Men Coblong senang dengan beragam penolakan, tetapi KPU memastikan melanjutkan penyusunan peraturan KPU (PKPU) untuk segera disahkan.”Ya, jalan terus. (Saat ini) sedang difinalisasi. Disusun ulang, dibaca lagi, dicermati lagi. Karena nanti saat dibawa ke Kemenkum HAM tinggal akan diundangkan saja,” kata anggota KPU Hasyim Asy’ari.
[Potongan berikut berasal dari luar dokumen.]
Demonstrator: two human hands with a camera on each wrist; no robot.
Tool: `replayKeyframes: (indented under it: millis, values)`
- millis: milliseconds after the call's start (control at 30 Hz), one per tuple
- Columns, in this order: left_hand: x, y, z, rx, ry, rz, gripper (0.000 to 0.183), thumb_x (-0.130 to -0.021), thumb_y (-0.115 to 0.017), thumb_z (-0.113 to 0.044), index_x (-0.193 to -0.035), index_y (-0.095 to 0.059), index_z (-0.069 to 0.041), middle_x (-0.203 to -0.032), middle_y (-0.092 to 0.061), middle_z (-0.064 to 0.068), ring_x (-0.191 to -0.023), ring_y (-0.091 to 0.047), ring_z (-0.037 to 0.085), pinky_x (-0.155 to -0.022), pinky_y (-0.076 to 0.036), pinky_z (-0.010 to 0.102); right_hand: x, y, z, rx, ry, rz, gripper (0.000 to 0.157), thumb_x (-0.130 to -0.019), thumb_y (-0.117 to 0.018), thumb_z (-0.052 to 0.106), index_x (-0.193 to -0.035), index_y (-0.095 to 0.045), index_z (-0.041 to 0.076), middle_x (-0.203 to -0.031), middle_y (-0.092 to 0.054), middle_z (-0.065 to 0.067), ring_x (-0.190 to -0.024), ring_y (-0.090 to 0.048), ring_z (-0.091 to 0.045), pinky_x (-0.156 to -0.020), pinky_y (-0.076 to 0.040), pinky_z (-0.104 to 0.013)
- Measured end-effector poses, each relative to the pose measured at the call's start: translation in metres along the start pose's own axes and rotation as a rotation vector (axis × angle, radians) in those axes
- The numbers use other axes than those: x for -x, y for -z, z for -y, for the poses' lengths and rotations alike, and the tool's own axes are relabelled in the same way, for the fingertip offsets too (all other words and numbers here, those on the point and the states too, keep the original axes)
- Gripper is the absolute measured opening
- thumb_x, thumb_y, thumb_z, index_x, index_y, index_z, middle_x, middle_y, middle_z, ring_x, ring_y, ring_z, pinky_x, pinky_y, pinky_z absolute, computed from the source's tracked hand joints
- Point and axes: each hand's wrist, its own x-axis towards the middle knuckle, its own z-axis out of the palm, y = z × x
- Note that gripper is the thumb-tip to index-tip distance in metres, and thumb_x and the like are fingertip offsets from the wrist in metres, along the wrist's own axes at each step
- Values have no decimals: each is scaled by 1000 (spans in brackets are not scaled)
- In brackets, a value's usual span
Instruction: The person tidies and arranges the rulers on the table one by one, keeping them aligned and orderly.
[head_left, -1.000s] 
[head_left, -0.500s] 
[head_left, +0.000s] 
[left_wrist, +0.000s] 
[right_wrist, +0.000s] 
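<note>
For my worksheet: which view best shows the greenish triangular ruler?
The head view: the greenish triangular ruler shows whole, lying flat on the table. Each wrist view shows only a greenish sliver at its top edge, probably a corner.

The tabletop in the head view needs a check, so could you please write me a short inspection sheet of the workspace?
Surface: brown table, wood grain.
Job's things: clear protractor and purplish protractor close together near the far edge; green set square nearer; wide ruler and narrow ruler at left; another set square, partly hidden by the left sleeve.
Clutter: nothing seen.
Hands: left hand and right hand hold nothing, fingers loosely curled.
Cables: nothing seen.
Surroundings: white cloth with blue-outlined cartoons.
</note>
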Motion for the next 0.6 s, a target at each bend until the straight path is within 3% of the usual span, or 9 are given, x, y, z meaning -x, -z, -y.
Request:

KPU mengatur pelarangan tersebut dalam peraturan KPU atau aturan internal parpol soal rekrutmen caleg. KPU mengusulkan larangan ini masuk dalam Peraturan KPU Pasal 8 tentang pencalonan anggota DPRD provinsi dan kabupaten/kota. Namun usulan ini tak disetujui Komisi II DPR, yang tetap ingin eks napi kasus korupsi tak dilarang mencalonkan diri sebagai anggota legislatif.
KPU RI heran dengan sikap Komisi II DPR yang keberatan dengan rancangan PKPU soal larangan eks napi korupsi untuk mencalonkan diri jadi anggota DPR ataupun anggota DPRD provinsi dan kabupaten/kota.
Draf Peraturan KPU (PKPU) yang mengatur eks narapidana kasus korupsi dilarang mencalonkan diri sebagai anggota legislatif segera rampung. Direktur Eksekutif Perkumpulan Untuk Pemilu dan Demokrasi (Perludem) Titi Anggraini mendukung aturan yang dibuat KPU itu.
“Kami sangat mendukung ya upaya pencalonan anggota DPR/DPRD dari KPU yang melarang parpol untuk mencalonkan mantan napi korupsi, bandar narkoba, dan kejahatan seksual terhadap anak. Bagi kami ini terobosan hukum luar biasa yang bertujuan juga untuk menjaga integritas hasil pemilu kita,” kata Titi saat berbincang via telepon, Sabtu (26/5/2018).
Padahal sebagai umat negeri ini Men Coblong sadar eks koruptor dilarang nyaleg bisa membantu proses seleksi para caleg yang berlaga di Pemilukada. Sebab, Pemilu menentukan tata kelola pemerintahan yang akan datang.
Yang mengikis “penyakit” di negeri ini adalah korupsi. Sungguh aneh, para petinggi negeri ini justru menolak satu-satunya solusi untuk menata negara ini lebih baik justru ditolak.
Bulan Juni, bulan Pancasila. Semoga di tengah hiruk pikuk “tahun politik” ini para aparatus itu sadar tugas mereka membasmi habis segala bentuk “kecurangan” termasuk korupsi. Karena sampai hari ini Men Coblong belum melihat orang-orang yang tertangkap korupsi merasa malu.